Our first morning in Beijing we were up super early due to jet lag so we waited around our hotel until the sun started coming out around 7am, grabbed our stuff and headed out, anxious to explore Beijing. We wandered through Beijing and walked the 30 minutes or so that it took to get from our hotel to Tiananmen Square, opting to walk and see the city instead of jumping on the subway. Being a Sunday and because we were up and out so early, it was a quiet morning walk through Beijing, letting us see a side of the metropolis that is this famous Chinese city. We wandered through little back alleys and down side roads, taking it all in – shops selling paint brushes, red lanterns hanging from the rooftops and colorful writing and designs everywhere.
I admittedly don’t know much about China or its politics, other than the general stuff we know about indirectly so as we headed first toward Tiananmen Square, I was interested to see this famous spot.

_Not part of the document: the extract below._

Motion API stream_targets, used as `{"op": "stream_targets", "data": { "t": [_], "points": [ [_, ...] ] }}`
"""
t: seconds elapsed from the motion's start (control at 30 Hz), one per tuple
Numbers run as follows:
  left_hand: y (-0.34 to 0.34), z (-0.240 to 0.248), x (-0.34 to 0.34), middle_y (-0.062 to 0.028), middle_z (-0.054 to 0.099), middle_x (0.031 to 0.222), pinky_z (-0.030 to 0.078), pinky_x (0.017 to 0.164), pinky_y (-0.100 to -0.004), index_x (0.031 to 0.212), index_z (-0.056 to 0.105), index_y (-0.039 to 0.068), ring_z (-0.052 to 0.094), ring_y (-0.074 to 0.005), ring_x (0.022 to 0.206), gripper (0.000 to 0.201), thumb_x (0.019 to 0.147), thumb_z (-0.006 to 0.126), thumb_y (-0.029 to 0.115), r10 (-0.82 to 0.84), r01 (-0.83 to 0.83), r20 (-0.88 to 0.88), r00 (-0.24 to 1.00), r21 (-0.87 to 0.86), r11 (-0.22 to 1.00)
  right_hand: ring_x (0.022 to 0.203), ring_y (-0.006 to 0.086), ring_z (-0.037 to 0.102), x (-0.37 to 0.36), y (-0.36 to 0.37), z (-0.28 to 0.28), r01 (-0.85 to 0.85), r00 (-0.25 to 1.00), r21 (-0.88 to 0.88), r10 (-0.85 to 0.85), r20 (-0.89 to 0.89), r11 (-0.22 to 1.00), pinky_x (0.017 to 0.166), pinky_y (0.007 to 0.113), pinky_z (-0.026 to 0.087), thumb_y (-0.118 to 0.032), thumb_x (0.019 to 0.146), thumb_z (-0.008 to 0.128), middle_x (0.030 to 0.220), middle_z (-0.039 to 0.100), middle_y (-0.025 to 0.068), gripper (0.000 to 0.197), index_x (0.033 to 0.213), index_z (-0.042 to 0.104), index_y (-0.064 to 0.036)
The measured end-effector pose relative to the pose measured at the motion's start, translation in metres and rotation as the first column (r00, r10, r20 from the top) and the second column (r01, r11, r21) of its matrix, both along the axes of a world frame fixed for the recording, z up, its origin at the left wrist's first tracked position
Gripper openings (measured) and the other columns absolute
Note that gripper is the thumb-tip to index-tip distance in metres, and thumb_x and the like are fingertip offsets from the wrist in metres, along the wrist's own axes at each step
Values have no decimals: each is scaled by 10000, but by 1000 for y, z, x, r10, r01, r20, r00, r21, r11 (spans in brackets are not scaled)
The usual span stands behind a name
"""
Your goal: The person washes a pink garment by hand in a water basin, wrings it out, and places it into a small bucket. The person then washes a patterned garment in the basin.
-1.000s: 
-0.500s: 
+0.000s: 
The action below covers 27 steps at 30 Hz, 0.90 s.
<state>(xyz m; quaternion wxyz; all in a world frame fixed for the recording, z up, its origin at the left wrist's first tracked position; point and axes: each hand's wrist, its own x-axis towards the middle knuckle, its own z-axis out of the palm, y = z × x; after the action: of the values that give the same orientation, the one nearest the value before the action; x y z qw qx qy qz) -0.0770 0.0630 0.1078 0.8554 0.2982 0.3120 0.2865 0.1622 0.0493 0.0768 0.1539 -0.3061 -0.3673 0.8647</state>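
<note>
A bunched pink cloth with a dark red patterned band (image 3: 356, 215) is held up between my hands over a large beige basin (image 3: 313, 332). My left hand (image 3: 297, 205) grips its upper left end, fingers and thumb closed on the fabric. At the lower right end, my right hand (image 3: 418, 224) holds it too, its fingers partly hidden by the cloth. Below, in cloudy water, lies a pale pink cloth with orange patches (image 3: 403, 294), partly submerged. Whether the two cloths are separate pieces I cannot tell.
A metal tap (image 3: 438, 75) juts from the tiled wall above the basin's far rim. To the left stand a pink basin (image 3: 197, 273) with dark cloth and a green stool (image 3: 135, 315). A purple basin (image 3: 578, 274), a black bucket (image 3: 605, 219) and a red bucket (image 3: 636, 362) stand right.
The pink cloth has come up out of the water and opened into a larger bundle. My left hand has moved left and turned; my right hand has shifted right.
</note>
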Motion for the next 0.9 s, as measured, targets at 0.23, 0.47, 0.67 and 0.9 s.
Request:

I still know very little about the magnitude of this place in Beijing, though what I do know is that it was the site of protests for democracy in the 80’s and subsequently a site of mass casualties as the military took hold and tried to squash the demonstrators.
In truth, the morning we visited, the square still held a very eerie feeling. Troops were out marching, lots of them, in uniform – young Chinese boys being marched around by their commanders. I remarked to Nick several times that it felt strange, where as if I were in a public square in the US and saw hundreds of troops out marching, I would feel strange, like something wasn’t quite right.
The square was huge and desolate and seemed to carry a huge weight, as if everyone that comes there acknowledges that so many died there, so many fought there. Tiananmen Square isn’t truly much to look at aesthetically, other than the purpose of seeing it to remember what happened there. For me, it felt somewhat iconic, especially after our elections in the US when so many are exercising their rights to free speech and peaceful protest, rights we often take for granted and should always fight hard to uphold as many nations around the world have had many struggles around those ideals. Tiananmen Square is one of those places that definitely should be seen, if only just to remember what freedom really means.